Agent: This is step seven as i see it...7.Try resetting the remote control address so that it will control any DVR. To reset the remote control address:
.Hold down the PAUSE and TiVo buttons for 5 seconds, until the red light on the remote comes on.
Use the number buttons to enter 0. A remote control set to remote address 0 will control any DVR.
Daniel Barton: yes, I see that too
Agent: You choose which number you want this DVR and this remote to use.
Agent: so it will be unique.
Daniel Barton: the issue is that willl change the remote to a diifferent code, say "3"
Daniel Barton: but it doesn't tell the Premiere to respond to remote number "3"
Agent: Are you trying to setup the Premiere to work with your Harmony Remote?
Daniel Barton: I just remembered how to do it
Daniel Barton: here's what you do:
Daniel Barton: in the TiVo - go to System Information
Daniel Barton: then change the remote code (usng step 7 you gave me)
Daniel Barton: then exit system information
Daniel Barton: when you do, it changes the remote code on the TiVo
Daniel Barton: the Remote code is displayed in system information on page 3
Daniel Barton: by default it's set ot 0
Agent: Ok, well the reason I don't know about that is because it is not supported. 
Daniel Barton: Actually that's the way you do it with the older TiVos as well. It's the same functionality
Daniel Barton: so I'm surprised they didn't document it for the Premiere
Agent: But thanks for letting me know I will be sure to retain that information for future reference. 
Daniel Barton: Would you please submit a request to have documentation created and posted on your web site?
Agent: I can't request that as I said the only place that is documented is on TiVo Community which is all information that is not affiliated in any way shape or form to TiVo.com. 
Agent: It is not supported.
Agent: Thanks for chatting with TiVo Daniel.
Agent has disconnected.


----------



## b3ar (Dec 2, 2005)

Wow. Here's the KB article:
https://support.tivo.com/app/answers/detail/a_id/285/related/1/session/L2F2LzEvc2lkL18tUFNIb1lq

It is very much a supported feature.


----------



## pdonoghu (Mar 6, 2003)

It works. You set it up the way you have always done it on older Tivos. You can also change the remote address in the Premier remote, but there is no longer a DVR 1/2 switch so you either have to use an older remote with the switch, or a remote for each Tivo.


----------



## aaronwt (Jan 31, 2002)

I setup four boxes last night and the first thing I did after putting the batteries in the remotes was to set a different remote code for each one.

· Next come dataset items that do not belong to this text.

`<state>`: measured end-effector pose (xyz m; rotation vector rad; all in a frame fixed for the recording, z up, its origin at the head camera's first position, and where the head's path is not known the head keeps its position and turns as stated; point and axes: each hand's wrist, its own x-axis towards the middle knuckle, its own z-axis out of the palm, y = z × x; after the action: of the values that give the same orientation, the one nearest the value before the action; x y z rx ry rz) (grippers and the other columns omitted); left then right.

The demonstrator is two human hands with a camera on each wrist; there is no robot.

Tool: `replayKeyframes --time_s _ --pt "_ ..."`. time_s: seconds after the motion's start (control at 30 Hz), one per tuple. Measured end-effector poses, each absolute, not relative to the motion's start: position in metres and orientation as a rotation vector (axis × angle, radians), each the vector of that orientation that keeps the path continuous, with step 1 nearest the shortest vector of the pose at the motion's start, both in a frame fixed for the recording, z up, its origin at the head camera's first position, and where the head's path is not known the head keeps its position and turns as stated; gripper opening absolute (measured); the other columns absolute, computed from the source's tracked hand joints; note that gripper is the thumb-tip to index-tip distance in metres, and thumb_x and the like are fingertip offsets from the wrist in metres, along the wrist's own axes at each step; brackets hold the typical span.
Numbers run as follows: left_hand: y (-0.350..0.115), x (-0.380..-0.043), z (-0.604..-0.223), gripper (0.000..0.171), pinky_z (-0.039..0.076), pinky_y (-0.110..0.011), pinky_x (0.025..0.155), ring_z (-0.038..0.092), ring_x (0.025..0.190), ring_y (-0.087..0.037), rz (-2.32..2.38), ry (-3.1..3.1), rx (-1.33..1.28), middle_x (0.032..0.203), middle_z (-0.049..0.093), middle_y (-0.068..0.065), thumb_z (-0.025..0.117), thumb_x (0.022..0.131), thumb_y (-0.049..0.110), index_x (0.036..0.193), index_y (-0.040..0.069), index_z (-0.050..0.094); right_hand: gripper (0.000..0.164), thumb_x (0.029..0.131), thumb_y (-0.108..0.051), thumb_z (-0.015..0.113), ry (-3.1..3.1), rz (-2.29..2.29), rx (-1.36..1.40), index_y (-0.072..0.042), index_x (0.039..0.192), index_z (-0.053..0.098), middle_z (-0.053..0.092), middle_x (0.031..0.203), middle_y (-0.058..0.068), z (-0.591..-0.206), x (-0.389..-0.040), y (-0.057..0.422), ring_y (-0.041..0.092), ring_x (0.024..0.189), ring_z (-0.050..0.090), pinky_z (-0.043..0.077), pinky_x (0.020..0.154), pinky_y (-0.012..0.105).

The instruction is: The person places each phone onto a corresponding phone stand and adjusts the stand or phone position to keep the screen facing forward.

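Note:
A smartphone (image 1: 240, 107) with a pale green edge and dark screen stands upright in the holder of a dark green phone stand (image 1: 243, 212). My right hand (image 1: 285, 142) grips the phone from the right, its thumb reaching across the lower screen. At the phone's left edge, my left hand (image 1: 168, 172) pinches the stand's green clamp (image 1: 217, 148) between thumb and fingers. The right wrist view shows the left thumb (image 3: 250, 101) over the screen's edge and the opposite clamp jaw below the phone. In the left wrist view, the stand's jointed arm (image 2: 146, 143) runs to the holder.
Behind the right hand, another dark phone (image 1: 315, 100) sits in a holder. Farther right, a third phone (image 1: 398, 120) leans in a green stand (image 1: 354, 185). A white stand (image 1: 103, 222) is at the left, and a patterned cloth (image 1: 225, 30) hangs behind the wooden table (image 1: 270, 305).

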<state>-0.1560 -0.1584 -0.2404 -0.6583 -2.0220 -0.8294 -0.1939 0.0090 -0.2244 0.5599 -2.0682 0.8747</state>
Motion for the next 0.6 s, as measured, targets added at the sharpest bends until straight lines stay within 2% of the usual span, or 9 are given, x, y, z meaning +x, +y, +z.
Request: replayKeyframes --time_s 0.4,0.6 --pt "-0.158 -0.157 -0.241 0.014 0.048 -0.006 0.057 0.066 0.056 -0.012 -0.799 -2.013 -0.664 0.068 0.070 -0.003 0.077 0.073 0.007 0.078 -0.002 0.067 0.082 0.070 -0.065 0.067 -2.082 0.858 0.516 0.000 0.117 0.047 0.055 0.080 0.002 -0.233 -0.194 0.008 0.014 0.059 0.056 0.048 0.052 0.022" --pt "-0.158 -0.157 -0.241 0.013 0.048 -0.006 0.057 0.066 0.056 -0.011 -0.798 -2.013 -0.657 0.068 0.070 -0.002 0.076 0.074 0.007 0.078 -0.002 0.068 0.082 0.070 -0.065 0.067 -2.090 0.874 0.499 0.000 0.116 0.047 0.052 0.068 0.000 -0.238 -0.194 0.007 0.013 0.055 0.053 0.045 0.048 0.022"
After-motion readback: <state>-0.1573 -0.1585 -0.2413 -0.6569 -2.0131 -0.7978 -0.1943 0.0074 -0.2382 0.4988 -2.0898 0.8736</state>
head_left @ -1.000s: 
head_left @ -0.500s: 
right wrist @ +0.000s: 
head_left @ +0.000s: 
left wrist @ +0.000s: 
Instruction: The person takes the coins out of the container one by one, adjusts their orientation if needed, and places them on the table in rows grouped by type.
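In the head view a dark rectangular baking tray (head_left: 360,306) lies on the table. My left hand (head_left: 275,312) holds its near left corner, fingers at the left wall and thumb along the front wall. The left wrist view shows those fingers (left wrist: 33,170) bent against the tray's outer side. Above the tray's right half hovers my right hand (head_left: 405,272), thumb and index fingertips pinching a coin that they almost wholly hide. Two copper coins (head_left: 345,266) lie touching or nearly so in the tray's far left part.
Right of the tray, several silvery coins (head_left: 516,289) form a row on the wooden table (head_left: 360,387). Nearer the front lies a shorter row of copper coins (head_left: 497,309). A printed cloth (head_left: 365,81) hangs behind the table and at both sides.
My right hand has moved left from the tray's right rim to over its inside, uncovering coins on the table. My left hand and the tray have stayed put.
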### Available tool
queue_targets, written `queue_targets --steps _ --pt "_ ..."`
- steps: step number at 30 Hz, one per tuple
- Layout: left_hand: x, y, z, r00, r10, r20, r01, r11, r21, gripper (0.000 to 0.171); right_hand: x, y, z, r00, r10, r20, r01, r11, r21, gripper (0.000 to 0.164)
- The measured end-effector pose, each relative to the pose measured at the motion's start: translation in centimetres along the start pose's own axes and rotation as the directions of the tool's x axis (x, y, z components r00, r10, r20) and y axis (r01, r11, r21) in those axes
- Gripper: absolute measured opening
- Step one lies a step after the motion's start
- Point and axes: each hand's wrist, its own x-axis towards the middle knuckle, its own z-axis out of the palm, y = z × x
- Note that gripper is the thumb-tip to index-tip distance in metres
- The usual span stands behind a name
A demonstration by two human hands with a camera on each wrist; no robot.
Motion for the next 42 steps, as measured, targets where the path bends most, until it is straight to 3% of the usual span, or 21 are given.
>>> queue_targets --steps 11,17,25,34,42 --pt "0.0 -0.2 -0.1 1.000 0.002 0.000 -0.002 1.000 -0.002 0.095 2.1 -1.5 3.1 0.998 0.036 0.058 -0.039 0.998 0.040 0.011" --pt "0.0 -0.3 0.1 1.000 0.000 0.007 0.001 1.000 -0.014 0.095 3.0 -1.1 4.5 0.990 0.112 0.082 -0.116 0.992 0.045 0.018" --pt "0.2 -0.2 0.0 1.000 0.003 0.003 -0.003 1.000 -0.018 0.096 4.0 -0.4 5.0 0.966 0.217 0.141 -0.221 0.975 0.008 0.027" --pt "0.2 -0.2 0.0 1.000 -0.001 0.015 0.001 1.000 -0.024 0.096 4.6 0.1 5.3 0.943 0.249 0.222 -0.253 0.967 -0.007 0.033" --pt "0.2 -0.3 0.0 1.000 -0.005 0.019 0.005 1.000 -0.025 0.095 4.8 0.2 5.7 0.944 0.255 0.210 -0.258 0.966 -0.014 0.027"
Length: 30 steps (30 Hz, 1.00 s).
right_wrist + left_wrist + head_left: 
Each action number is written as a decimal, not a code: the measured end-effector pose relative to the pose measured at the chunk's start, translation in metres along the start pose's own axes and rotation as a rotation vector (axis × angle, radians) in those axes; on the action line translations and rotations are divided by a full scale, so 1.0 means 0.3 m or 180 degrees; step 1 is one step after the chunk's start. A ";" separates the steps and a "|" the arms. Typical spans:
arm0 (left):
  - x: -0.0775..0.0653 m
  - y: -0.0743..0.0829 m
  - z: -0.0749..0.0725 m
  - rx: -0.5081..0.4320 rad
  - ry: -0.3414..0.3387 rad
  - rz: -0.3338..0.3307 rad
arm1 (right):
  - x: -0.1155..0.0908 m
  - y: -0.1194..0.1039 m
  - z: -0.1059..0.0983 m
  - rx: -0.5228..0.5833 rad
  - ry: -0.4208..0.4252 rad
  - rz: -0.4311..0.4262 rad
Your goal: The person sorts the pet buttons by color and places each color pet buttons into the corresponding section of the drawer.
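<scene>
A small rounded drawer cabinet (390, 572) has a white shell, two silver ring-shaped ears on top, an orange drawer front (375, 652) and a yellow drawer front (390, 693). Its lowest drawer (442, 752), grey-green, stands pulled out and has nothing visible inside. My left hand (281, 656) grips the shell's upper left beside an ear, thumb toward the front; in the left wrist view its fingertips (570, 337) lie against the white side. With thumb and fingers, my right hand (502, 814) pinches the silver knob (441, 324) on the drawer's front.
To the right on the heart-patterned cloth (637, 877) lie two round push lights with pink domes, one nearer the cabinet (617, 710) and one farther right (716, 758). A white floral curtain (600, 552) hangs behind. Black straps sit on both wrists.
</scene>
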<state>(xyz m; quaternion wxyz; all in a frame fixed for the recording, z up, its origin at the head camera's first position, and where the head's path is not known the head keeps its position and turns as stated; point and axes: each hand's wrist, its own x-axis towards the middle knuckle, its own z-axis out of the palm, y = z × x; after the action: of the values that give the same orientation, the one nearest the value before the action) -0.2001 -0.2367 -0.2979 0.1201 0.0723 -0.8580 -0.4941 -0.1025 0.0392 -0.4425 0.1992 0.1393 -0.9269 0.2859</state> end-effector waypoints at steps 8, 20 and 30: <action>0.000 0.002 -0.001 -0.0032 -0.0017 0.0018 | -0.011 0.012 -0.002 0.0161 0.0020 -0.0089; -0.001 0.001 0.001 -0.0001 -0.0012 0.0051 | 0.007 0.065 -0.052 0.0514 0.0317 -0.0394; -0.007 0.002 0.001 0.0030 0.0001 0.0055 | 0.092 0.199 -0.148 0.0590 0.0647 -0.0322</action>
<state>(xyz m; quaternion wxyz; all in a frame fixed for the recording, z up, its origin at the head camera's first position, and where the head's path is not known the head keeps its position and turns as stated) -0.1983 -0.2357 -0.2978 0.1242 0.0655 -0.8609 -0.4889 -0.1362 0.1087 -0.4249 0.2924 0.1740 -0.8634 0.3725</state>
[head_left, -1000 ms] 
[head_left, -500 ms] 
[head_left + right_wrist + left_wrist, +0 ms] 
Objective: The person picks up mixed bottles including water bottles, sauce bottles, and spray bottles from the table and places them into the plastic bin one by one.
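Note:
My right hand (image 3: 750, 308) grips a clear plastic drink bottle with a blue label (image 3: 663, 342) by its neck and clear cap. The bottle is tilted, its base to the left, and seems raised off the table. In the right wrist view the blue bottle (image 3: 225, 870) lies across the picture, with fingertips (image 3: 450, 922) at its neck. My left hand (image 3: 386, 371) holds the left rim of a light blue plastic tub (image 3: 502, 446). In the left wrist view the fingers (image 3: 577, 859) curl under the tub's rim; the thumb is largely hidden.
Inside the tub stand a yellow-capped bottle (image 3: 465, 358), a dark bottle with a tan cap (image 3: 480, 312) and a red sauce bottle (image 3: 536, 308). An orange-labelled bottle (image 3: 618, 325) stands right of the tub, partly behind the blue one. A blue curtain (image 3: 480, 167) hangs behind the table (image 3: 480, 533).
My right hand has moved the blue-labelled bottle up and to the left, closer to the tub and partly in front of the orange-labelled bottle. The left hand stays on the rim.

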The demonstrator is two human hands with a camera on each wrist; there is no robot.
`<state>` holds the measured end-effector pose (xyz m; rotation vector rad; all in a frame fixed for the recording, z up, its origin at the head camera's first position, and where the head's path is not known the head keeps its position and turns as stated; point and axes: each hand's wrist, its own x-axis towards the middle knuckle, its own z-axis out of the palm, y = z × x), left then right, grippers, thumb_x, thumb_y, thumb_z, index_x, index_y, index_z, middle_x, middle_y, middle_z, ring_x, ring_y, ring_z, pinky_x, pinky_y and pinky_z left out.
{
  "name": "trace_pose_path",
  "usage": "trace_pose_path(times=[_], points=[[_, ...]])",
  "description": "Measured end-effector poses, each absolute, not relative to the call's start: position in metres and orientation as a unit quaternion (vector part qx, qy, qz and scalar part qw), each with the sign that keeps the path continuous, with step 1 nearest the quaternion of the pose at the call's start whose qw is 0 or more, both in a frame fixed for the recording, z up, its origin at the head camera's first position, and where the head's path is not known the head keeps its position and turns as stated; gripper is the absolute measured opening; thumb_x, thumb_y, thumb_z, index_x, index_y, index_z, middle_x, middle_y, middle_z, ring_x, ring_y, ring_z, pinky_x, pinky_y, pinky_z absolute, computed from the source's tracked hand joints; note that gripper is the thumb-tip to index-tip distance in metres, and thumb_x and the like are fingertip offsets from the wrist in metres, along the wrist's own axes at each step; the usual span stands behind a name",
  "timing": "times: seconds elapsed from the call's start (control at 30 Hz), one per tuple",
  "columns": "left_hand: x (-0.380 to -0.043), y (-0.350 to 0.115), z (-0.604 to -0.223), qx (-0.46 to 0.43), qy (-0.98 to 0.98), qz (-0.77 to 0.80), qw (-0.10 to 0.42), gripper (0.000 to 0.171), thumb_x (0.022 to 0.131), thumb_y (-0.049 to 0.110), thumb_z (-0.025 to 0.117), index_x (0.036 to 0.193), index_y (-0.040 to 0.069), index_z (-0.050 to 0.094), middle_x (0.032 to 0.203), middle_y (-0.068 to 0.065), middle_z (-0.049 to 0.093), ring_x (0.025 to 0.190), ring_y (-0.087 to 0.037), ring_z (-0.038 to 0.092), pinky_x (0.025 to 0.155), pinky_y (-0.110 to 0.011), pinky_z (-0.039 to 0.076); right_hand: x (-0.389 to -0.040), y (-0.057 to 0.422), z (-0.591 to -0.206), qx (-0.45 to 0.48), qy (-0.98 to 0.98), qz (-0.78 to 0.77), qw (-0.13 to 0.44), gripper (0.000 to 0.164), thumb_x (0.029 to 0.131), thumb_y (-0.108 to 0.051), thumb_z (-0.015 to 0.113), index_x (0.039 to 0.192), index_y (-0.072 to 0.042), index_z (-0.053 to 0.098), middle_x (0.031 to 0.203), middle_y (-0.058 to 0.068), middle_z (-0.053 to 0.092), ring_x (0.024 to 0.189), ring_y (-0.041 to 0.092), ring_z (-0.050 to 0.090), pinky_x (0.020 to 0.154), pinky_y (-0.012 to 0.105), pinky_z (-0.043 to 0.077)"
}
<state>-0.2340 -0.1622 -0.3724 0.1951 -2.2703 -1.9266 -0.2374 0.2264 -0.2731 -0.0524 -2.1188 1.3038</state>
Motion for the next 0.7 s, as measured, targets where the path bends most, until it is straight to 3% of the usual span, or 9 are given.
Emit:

It was the same procedure I've been using for years with the TiVo remotes. Press the TiVo and pause button together until the LED is solid. Then enter the number for the code.

And when on the system info screen, it will set the box to that remote code of the remote you are using.


----------



## MikeAndrews (Jan 17, 2002)

aaronwt said:


> I setup four boxes last night and the first thing I did after putting the batteries in the remotes was to set a different remote code for each one.
> 
> It was the same procedure I've been using for years with the TiVo remotes. Press the TiVo and pause button together until the LED is solid. Then enter the number for the code.
> 
> And when on the system info screen, it will set the box to that remote code of the remote you are using.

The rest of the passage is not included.